Entries taken from a collection
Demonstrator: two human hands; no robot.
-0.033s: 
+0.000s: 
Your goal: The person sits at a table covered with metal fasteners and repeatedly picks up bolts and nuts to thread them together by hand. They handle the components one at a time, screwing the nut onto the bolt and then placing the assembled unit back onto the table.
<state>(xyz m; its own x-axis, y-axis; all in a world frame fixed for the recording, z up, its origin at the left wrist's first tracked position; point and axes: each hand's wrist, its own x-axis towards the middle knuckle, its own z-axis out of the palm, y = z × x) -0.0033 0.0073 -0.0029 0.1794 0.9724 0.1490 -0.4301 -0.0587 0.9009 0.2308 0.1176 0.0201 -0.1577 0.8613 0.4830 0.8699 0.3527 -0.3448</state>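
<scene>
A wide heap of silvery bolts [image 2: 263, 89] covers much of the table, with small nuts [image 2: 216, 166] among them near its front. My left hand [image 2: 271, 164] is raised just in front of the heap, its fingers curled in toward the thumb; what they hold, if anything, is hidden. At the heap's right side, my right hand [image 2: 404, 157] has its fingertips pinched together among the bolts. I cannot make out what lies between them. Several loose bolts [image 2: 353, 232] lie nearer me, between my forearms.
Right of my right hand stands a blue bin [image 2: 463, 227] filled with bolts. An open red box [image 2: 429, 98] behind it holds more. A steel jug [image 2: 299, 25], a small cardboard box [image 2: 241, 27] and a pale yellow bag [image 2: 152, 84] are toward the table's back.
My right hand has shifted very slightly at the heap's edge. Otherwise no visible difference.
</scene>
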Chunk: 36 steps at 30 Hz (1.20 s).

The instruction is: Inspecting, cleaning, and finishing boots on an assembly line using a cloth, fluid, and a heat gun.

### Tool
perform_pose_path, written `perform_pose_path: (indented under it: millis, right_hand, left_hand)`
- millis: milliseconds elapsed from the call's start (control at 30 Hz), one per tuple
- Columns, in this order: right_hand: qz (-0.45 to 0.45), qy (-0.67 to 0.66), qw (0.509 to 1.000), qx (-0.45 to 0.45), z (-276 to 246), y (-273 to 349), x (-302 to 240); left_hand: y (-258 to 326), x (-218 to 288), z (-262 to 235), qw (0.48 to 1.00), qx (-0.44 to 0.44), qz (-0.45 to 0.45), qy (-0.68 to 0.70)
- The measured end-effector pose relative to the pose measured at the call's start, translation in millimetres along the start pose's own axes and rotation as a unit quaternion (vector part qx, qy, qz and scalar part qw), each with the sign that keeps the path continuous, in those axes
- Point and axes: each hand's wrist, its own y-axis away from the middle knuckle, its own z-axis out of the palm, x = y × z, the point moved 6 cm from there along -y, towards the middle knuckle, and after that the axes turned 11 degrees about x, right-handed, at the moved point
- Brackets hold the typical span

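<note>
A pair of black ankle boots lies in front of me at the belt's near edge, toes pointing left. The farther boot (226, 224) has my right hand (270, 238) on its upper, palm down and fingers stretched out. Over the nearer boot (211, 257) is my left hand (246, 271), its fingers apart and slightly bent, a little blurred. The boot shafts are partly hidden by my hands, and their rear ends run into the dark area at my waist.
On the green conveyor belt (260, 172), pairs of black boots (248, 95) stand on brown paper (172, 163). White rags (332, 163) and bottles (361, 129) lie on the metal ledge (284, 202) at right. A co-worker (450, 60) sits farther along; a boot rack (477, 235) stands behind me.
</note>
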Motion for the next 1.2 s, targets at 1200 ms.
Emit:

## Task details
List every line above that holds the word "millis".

## Response
perform_pose_path, written `perform_pose_path: (indented under it: millis, right_hand, left_hand)`
- millis: milliseconds elapsed from the call's start (control at 30 Hz), one per tuple

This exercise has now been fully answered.